Photo: Khaled Nahiz/IRIN
La violence domestique, le mariage forcé et le manque d’accès à la justice poussent certaines femmes afghanes à l’auto-immolation ou au suicide
Obstacles à la justice

Malgré des lois interdisant la violence liée au genre et réaffirmant les droits des femmes, les nombreuses discriminations liées au genre, la peur des violences, la corruption et d’autres difficultés compromettent l’efficacité du système judiciaire, selon des experts.

« Les femmes sont privées de leurs droits humains les plus fondamentaux et risquent de nouvelles violences si elles demandent justice pour les crimes dont elles ont été victimes », d’après un rapport de la Mission d’assistance des Nations Unies en Afghanistan sur la situation des femmes afghanes en juillet 2009.

Orzala Ashraf, activiste des droits humains à Kaboul, accuse le gouvernement : « Les lois sont claires au sujet des crimes, mais nous voyons de grands criminels prospérer et être nourris par l’Etat pour des succès politiques illicites », a-t-elle dit à IRIN, pointant du doigt ce qu’elle décrit comme l’échec du gouvernement à lutter contre les violations des droits humains commises au cours des trois dernières décennies de conflit.

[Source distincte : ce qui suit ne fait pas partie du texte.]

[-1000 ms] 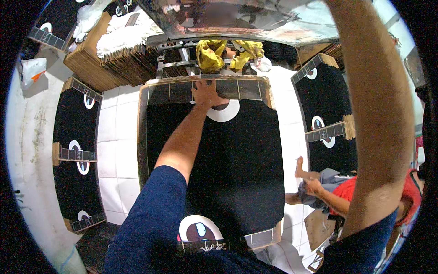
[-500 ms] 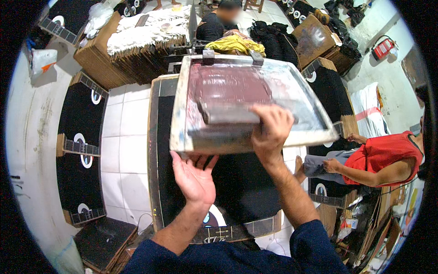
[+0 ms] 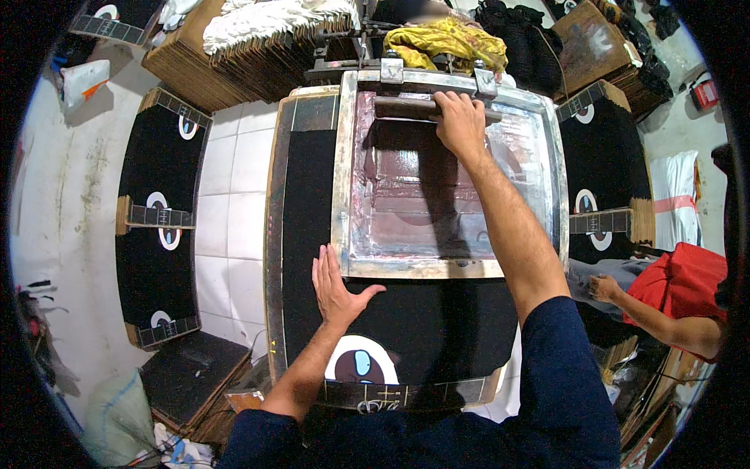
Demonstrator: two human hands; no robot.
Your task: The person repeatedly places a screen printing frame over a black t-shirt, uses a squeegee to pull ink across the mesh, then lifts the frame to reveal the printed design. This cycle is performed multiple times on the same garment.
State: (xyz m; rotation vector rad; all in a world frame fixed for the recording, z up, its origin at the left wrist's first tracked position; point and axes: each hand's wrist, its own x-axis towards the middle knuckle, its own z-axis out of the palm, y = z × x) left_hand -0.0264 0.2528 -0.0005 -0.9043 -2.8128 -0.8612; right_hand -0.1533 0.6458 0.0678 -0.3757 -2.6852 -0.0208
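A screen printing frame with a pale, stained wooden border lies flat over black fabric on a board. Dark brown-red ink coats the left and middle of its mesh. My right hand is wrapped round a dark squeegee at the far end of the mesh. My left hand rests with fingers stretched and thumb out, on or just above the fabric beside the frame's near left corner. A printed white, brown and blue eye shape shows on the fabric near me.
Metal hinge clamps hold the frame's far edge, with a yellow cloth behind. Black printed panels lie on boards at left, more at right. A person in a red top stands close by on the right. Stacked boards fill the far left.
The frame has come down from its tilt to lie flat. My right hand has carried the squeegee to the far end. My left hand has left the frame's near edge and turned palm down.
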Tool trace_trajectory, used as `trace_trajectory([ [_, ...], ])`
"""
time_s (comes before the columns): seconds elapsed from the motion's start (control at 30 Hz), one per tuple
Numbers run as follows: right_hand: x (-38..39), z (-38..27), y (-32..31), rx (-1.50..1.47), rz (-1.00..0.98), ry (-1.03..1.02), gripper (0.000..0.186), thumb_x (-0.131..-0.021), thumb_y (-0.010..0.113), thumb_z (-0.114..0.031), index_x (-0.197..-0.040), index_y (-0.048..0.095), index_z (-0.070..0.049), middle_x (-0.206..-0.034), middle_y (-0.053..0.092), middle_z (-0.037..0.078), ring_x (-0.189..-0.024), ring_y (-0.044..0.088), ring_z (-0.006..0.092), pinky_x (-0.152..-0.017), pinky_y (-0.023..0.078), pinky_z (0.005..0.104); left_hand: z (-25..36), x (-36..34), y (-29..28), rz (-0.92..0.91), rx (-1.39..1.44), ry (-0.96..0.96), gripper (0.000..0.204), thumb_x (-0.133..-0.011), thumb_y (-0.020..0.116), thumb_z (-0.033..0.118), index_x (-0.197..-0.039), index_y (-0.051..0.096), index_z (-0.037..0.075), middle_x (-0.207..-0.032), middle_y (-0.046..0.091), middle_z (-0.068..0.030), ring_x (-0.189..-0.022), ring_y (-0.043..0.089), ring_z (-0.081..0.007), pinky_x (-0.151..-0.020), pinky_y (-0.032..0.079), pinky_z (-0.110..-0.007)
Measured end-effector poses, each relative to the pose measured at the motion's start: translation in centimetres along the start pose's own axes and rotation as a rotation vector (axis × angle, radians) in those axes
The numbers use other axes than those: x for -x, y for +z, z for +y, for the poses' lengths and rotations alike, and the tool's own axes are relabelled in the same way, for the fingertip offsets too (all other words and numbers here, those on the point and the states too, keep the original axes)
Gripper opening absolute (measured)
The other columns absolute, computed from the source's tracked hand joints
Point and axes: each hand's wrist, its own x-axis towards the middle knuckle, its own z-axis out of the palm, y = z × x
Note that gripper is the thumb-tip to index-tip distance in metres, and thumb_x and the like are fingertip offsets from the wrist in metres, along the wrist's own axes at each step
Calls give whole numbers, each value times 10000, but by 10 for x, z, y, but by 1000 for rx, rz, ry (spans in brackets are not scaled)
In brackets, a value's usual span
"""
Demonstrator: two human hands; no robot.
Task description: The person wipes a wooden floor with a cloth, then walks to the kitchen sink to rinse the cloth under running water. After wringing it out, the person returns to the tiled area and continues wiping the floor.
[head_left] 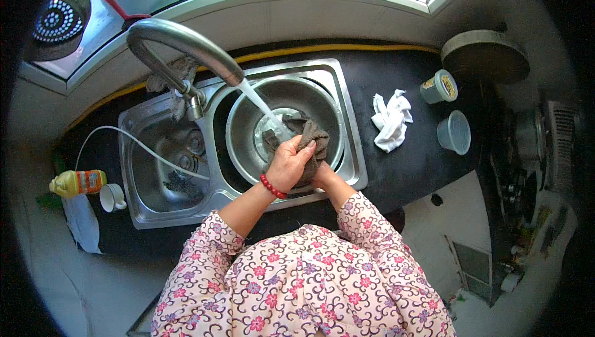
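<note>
Water runs from the tall metal faucet (186, 39) into a steel bowl (243, 129) sitting in the right sink basin. Over the bowl, my left hand (288, 162), with a red bead bracelet at the wrist, is closed on a wet brown-grey cloth (311, 140). My right hand (323, 176) grips the same cloth from the lower right; its fingers are mostly hidden behind the cloth and my left hand. The stream falls just left of and behind my hands.
The left basin (149, 188) has a thin white hose across it. A yellow bottle (77, 183) and white cup (111, 197) stand left; a white cloth (390, 120) and two plastic tubs (439, 89) lie right. A round board (483, 58) is at the back right, below windows.
</note>
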Motion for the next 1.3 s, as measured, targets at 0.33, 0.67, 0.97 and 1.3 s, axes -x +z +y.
trace_trajectory([
  [0.33, 35, -61, 43, 89, -212, -400, 373, -842, 502, -156, -1190, 477, -24, -1156, 544, 101, -1080, 515, 229, -944, 402, 366, 21, -17, -41, 198, 144, 25, 272, -922, 484, 258, -1030, 564, 23, -909, 604, -25, -816, 551, -86, -739, 463, -262],
  [0.67, 47, -61, 61, 24, -50, -241, 459, -827, 538, -54, -1256, 377, -41, -1122, 555, 109, -1033, 544, 211, -891, 449, 360, -75, 3, -73, 116, 352, -432, 636, -783, 684, 279, -1221, 372, -59, -1138, 537, -157, -969, 575, -217, -829, 482, -381],
  [0.97, 76, -124, 40, 17, -179, -589, 295, -828, 527, -100, -1109, 518, -12, -1048, 589, 83, -995, 553, 205, -933, 407, 358, 11, 9, -102, 179, 218, -250, 314, -785, 603, 28, -1078, 501, -21, -988, 608, -111, -881, 611, -178, -784, 522, -330],
  [1.3, 128, -189, 86, 5, -297, -846, 230, -839, 531, -19, -1065, 573, -34, -1063, 606, 122, -988, 581, 243, -904, 457, 422, 135, 23, -83, -19, 336, 106, 215, -863, 547, 120, -1053, 531, 22, -1013, 612, -90, -937, 592, -173, -834, 476, -315],
])
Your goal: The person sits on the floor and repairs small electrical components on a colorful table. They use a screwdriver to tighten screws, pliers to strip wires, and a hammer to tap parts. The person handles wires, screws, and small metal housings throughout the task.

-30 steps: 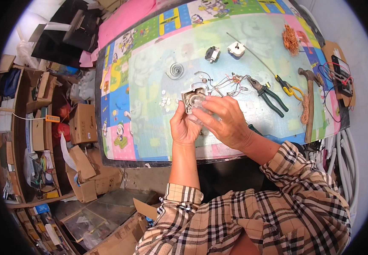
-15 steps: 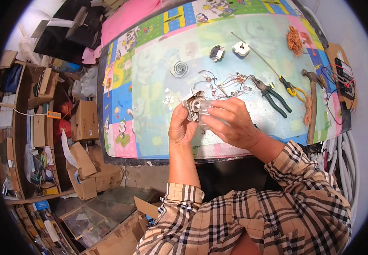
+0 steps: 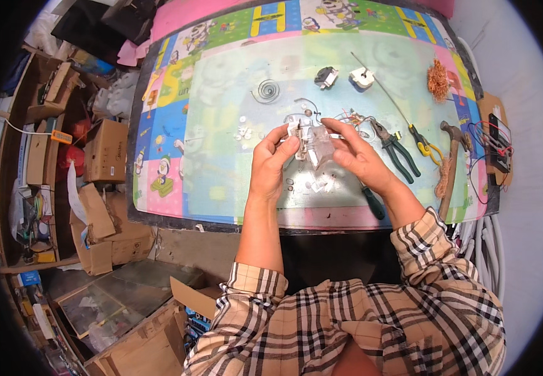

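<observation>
Between both hands, over the near middle of the table, is a small mechanism [image 3: 301, 145] with white and metal parts. My left hand [image 3: 267, 164] is closed on its left side, thumb toward me. My right hand [image 3: 364, 161] grips a clear plastic cover [image 3: 323, 147] on the right side of the mechanism, fingertips at its upper edge. Whether cover and mechanism are joined cannot be seen. Some colored wires [image 3: 349, 117] lie just beyond my right fingers. Left of the hands are several small white discs [image 3: 243, 131], with a flat coil spring [image 3: 267, 91] farther back.
Right of my hands lie green-handled pliers [image 3: 399, 150], a yellow-and-black handled tool [image 3: 423, 141] and a hammer [image 3: 452, 141]. A dark green handle [image 3: 373, 203] sits near my right wrist. Farther back are a black part [image 3: 326, 77], a white part [image 3: 362, 77] and copper wire [image 3: 437, 81].
My right hand has opened out toward the right and rotated, uncovering more of the clear cover. The view has shifted, and the dark green handle by my right wrist now shows.
</observation>
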### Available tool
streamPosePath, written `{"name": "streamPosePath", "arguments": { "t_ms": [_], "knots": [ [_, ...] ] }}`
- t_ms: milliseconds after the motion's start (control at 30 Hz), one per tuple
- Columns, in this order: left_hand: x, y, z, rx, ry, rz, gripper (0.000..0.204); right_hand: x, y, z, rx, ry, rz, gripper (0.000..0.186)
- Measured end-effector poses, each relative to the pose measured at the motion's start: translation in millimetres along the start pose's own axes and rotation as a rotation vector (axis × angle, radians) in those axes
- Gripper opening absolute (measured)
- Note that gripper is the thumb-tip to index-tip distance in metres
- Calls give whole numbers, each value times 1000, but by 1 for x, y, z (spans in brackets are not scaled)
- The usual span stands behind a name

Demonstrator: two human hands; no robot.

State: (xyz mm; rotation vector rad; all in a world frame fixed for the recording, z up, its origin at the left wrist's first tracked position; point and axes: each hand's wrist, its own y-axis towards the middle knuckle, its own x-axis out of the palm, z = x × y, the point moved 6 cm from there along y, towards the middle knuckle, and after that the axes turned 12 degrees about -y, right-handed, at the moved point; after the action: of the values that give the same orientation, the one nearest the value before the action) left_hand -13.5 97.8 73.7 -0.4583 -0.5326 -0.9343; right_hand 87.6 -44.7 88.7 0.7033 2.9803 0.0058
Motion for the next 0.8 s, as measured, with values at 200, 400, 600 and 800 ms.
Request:
{"name": "streamPosePath", "arguments": {
  "t_ms": [200,400,600,800],
  "knots": [
    [5,-4,-2,-94,-19,-75,61,2,-2,-18,20,25,-88,69],
    [10,-9,5,-171,15,-160,65,-3,-7,-15,61,-93,-95,66],
    [17,-12,-5,-129,-40,-155,64,-9,-11,-29,-30,-330,-18,63],
    [23,-10,-12,-144,-108,-182,60,-14,-12,-26,-25,-314,-12,61]
  ]
}}
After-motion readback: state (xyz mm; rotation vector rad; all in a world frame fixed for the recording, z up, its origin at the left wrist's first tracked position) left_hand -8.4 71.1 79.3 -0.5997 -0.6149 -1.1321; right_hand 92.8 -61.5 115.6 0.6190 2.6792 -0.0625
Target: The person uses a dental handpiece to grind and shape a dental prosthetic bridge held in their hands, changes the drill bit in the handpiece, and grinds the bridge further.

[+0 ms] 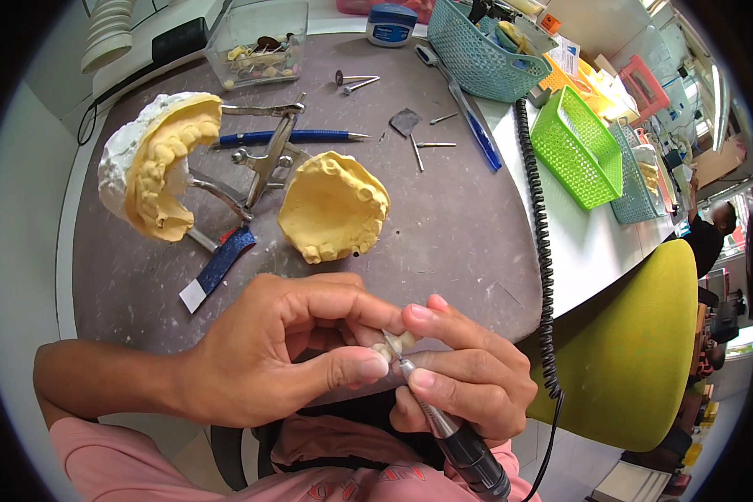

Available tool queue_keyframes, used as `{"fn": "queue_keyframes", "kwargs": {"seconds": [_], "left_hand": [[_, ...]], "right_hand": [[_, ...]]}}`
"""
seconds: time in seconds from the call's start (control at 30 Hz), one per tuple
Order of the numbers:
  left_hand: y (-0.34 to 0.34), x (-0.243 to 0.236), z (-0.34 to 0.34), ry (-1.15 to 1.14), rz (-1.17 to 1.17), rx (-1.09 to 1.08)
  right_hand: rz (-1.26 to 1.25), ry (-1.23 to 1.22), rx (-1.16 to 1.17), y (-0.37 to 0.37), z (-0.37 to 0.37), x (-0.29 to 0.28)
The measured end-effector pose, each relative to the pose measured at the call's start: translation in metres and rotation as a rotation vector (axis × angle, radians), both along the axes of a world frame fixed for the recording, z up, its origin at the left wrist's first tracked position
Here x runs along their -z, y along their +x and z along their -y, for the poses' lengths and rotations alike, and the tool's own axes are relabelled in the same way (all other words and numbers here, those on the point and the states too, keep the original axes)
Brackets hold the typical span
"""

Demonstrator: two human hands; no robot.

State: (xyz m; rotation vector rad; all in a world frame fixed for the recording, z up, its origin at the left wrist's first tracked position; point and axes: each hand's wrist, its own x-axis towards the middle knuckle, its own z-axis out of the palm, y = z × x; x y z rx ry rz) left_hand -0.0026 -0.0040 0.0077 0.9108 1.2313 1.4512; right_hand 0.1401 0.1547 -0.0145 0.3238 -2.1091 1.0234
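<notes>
Between the fingertips of my left hand [268, 347] is a small tooth-coloured dental bridge [382, 349], partly hidden by the fingers. My right hand [473, 368] grips a rotary handpiece [448, 431] with a silver nose and black body. Its thin bur meets the bridge or sits very close to it; I cannot tell which. Beyond my hands a yellow plaster dental cast [333, 209] lies on the grey mat. Left of it stands a metal articulator [268, 167] carrying another yellow cast [163, 167] on white plaster.
A blue pen [289, 136], loose burs [361, 84], a blue-handled toothbrush [468, 117] and a blue strip [217, 269] lie on the mat [443, 226]. A clear box [259, 46] stands behind. On the right are a coiled cord [540, 226], a green basket [577, 146] and a yellow-green chair [627, 360].
</notes>
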Motion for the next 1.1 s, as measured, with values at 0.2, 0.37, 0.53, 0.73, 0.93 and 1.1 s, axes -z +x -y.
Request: {"fn": "queue_keyframes", "kwargs": {"seconds": [0.2,0.37,0.53,0.73,0.93,1.1], "left_hand": [[0.0016,-0.0017,0.0003,-0.033,0.077,-0.007],[-0.0007,-0.0017,0.0008,-0.04,0.029,-0.004],[-0.0018,-0.0008,0.0015,-0.04,-0.032,0.007],[-0.0031,-0.0008,0.0007,-0.018,-0.088,0.022],[-0.0001,-0.0005,0.002,-0.022,-0.048,-0.01],[-0.0009,-0.0017,0.0015,-0.034,-0.045,-0.007]], "right_hand": [[-0.016,0.028,-0.013,-0.0001,-0.0018,0.0018],[-0.021,-0.067,0.009,0.0013,0.0008,0.0028],[-0.024,-0.049,0.005,0.0008,-0.0006,0.0033],[-0.01,-0.008,-0.003,0.0008,-0.0019,0.0011],[-0.036,-0.074,0.001,0.002,-0.001,0.0037],[-0.038,-0.061,-0.019,0.0017,-0.0009,0.0038]]}}
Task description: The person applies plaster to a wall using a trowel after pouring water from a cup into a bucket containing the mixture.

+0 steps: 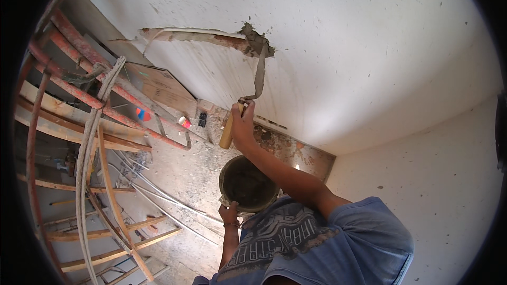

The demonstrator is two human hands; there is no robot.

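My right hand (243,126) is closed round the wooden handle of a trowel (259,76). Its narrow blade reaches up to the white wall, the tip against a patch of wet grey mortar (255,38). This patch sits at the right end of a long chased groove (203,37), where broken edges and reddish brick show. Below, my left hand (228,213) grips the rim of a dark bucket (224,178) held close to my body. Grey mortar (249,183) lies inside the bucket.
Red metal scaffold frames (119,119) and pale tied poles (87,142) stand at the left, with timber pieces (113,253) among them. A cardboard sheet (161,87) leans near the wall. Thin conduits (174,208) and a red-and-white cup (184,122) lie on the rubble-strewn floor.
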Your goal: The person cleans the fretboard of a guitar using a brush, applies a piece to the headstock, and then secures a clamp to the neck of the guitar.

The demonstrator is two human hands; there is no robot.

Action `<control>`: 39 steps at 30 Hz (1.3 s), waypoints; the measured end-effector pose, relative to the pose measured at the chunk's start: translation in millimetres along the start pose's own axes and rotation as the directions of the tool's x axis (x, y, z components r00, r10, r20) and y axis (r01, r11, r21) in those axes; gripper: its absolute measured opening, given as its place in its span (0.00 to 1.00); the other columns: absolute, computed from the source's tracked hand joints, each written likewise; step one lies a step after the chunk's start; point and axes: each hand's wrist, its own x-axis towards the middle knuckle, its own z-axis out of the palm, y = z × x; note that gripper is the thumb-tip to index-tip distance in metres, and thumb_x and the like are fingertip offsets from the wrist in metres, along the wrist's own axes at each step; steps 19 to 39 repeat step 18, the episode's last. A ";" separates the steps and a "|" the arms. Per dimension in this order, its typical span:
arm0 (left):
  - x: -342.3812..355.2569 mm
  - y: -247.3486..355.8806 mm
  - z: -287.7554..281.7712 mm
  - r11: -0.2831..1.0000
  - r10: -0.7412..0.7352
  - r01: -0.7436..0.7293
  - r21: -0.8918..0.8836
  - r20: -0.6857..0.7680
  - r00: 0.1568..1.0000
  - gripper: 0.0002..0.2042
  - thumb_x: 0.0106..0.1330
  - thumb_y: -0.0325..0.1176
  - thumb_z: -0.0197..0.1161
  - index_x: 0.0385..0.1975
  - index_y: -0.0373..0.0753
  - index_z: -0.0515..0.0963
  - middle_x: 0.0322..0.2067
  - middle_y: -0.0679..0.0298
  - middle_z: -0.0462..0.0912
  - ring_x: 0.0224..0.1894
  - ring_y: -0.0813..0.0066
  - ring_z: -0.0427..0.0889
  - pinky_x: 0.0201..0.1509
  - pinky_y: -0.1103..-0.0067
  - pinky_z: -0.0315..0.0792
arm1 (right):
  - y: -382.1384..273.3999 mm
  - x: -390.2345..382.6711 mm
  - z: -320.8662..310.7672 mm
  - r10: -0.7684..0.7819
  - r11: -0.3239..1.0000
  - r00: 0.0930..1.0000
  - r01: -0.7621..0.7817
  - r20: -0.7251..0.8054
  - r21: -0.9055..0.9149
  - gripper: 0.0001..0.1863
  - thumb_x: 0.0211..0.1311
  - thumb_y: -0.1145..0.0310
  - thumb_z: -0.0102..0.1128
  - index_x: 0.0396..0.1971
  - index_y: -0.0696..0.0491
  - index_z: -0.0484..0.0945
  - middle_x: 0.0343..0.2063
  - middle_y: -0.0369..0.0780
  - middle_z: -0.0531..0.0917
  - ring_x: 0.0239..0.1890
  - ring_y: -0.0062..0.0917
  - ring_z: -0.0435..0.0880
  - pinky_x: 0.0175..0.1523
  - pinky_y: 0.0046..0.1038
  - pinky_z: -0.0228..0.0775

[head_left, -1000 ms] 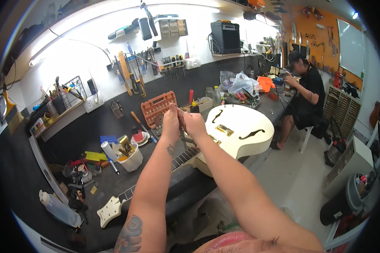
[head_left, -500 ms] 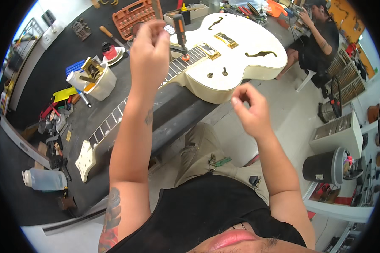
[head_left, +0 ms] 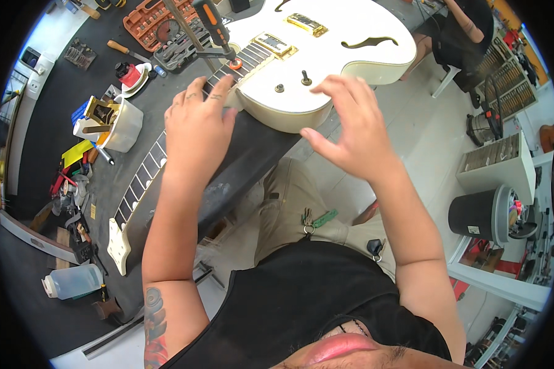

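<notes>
A white hollow-body guitar (head_left: 326, 49) lies on the dark workbench, its neck running toward the lower left. A clamp with a black and orange handle (head_left: 210, 21) stands over the upper fretboard, its orange pad (head_left: 236, 63) against the frets. My left hand (head_left: 197, 126) is open over the neck just below the clamp, fingers stretched toward the frets; whether it touches them I cannot tell. Close to the body's near edge, my right hand (head_left: 357, 129) is open, thumb and fingers apart, beside a small switch (head_left: 305, 78). The neck's middle is partly hidden behind my left hand.
A white tub of tools (head_left: 124, 126), a red-and-black bottle (head_left: 128, 74) and an orange socket case (head_left: 148, 27) stand on the bench. A bottle of bluish liquid (head_left: 77, 281) lies at the near left. A person (head_left: 465, 37) sits at the far right. A black bin (head_left: 477, 215) stands at right.
My left hand has come down from beside the clamp handle to the neck. My right hand has risen nearer the guitar body and its fingers have spread. The whole view has shifted slightly.
</notes>
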 end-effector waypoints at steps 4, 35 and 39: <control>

« Parce que personne n’est jugé pour ses crimes, une culture de criminalité est encouragée : les criminels ne craignent ni la loi, ni les poursuites ni une peine significative », a dit Mme Ashraf.

Une ambivalence profonde vis-à-vis des droits de la femme a été mise en évidence par une loi signée par le président Hamid Karzai début 2009 : la Loi sur le statut personnel chiite, qui a été présentée comme une « loi légalisant le viol », a été amendée suite à une forte pression nationale et internationale.

« La première version [de la loi] était totalement intolérable », a dit Najia Zewari, experte en droits de la femme auprès du Fonds de développement des Nations Unies pour la femme (UNIFEM). « Malgré des changements positifs dans la version finale, il y a des articles qui doivent encore être davantage discutés et révisés », a-t-elle dit.

Un autre exemple de cette ambivalence est le cas des hommes qui ont jeté de l’acide au visage de 15 étudiantes dans la ville de Kandahar, en novembre 2008 : le président Karzai a publiquement promis qu’ils seraient « sévèrement punis », mais des agents des tribunaux de Kandahar et Kaboul ont dit qu’ils n’étaient pas au courant de l’affaire et ne savaient pas où étaient les accusés.

« Les juges disent que ces hommes ont été accusés à tort et forcés à avouer », a dit à IRIN Ranna Tarina, directrice du département des affaires féminines de Kandahar.
Au cours des deux dernières années, dans 26 des 34 provinces afghanes, plus de 1 900 cas de violences envers des femmes – des violences verbales aux violences physiques – ont été enregistrés dans une base de données tenue par le ministère des Affaires féminines et l’UNIFEM.

Une des affaires enregistrées concerne une jeune femme, dans la province de Parwan, au nord de Kaboul, assassinée par sa belle-famille car elle avait refusé de vivre avec son mari violent. Un autre cas concerne la torture physique et mentale régulière infligée à une femme par son mari et sa belle-mère à Kaboul.

« La base de données ne donne pas un aperçu parfait, mais elle aide à mettre en lumière certaines des souffrances courantes chez les femmes afghanes », a dit à IRIN Najia Zewari, de l’UNIFEM.

L’UNIFEM souhaiterait rendre cette base de données accessible au public sur Internet.

« La violence envers les femmes n’est pas un phénomène nouveau en Afghanistan, mais il est bon de voir que les crimes ne restent pas confinés dans une maison ou un village », a dit l’activiste Orzala Ashraf.